Almost half of employers with retention difficulties (46%) have raised the pay of the incumbent workforce in the last six months and 40% plan to raise pay in the future. More companies are also advertising jobs as flexible from day one – a longstanding CIPD campaign. This aims to enhance the attractiveness of hard-to-fill vacancies and encourage employee retention.Two-fifths of employers (41%) reported increased employee turnover or retention difficulties over the last six months. Improved flexible working arrangements have been implemented by almost half of employers (48%), alongside a greater focus on employee wellbeing (45%), and increased investment in training and development (36%). 

Looking beyond pay

Jonathan Boys, Labour Market Economist for the CIPD, comments: “Even though businesses anticipate making record pay awards to their employees this year, most people are set to see their real wages fall against the backdrop of high inflation. 

“What is encouraging is that more employers are looking beyond pay increases to help attract and retain staff by providing more flexible working opportunities and investing in more training and development, as well as taking steps to support employee health and wellbeing. “Together these practices can broaden the range of candidates employers can attract and may also reduce the need to recruit more staff, which should reduce wage inflation pressure to a degree.” 

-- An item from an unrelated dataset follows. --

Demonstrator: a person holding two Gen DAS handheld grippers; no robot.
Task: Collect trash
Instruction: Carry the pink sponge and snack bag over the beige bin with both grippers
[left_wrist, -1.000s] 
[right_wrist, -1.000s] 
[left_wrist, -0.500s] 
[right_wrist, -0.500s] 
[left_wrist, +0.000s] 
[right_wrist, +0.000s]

Employee rewards and benefits sweeten deal

The record annual pay rise comes as cost pressures on employees and employers mount.Rob Marshall, Head of Product and Proposition at WorkLife by OpenMoney, suggests firms need to continue to get creative with rewards and benefits if they are to help employees navigate the current cost of living crisis.The company, which aims to make employee benefits affordable and accessible for everyone, offers five priorities for companies looking to inflation-proof their pay and rewards offering, including:
  1. Use salary sacrifice and interest-free employee loans 
  2. Consider what else could be provided tax free 
  3. Promote cash plan allowances 
  4. Offer retail and other discount schemes 
  5. Look beyond cash benefits 
“Whether a company is putting additional benefits in place or simply reviewing and re-promoting existing ones, getting on the front foot with communicating what's available is key ensuring maximum value for all,” says Rob Marshall.“Poor financial health can easily impact other areas of an employee's wellbeing, so firms must strive to step in early and let workers know where they can get an extra helping hand."